I think you're forgetting about a little thing called tobacco.

That was a pretty absurd post.

"Alcohol may be man's worst enemy, but the bible says love your enemy."
-Frank Sinatra


----------



## Jiffy (Apr 22, 2005)

Boy I guess she told me!!! :lol: Hey RC, don't take it personal. I am impressed with your "stance" on the subject. You must have had somebody get hurt or die in an alcohol related accident. That would be an educated guess. I don't know that for sure. None- the- less, no harm meant. I just do not think you should of "jumped" on him like that.

Back to the subject: I think if I had a choice to live in any town in ND and make the same amount of money that I do now&#8230;&#8230;it would be my home town of Ellendale. The "key" words there would be: "amount of money".

I do however realize that $$$ is not everything. I am starting to find that one out. The hard way&#8230;.. :wink:

Who knows...If I can get my wife to agree....I may move back!!!


----------



## sotaman (Apr 6, 2004)

RC

I like to drink everyonce in awhile last night I had two well grilling up some elk steaks.. I think the stats on binge drinking is over rated however is it a good think no but the stats say only like five drinks. That is not very high if you ask me.

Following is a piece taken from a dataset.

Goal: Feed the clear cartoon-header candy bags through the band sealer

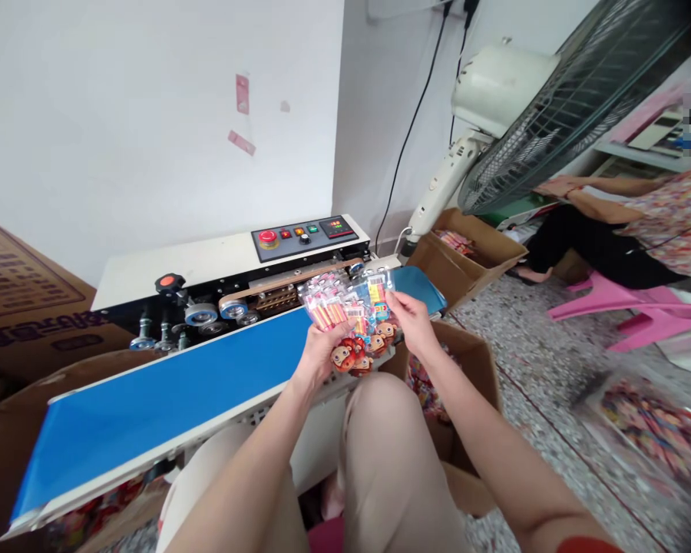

I had two in a half hour of grilling. I do agree that people need to have a plan of attack before drinking and don't drink your taxi money.

But when a person says they have drank a time or two has done nothing wrong. There are a lot of times after my boys go to bed we will have a fire in the back yard and drink well into the morning. I have lost some one from drunk driving so the two to me are totally separate issues. But one think you should never do is question someone as a parent DON"T YOU DARE EVER TELL ME I AM A BAD FATHER TO MY KIDS.... Because I have a twelve pack or more every once is a while. That my friend is where you need to grow up.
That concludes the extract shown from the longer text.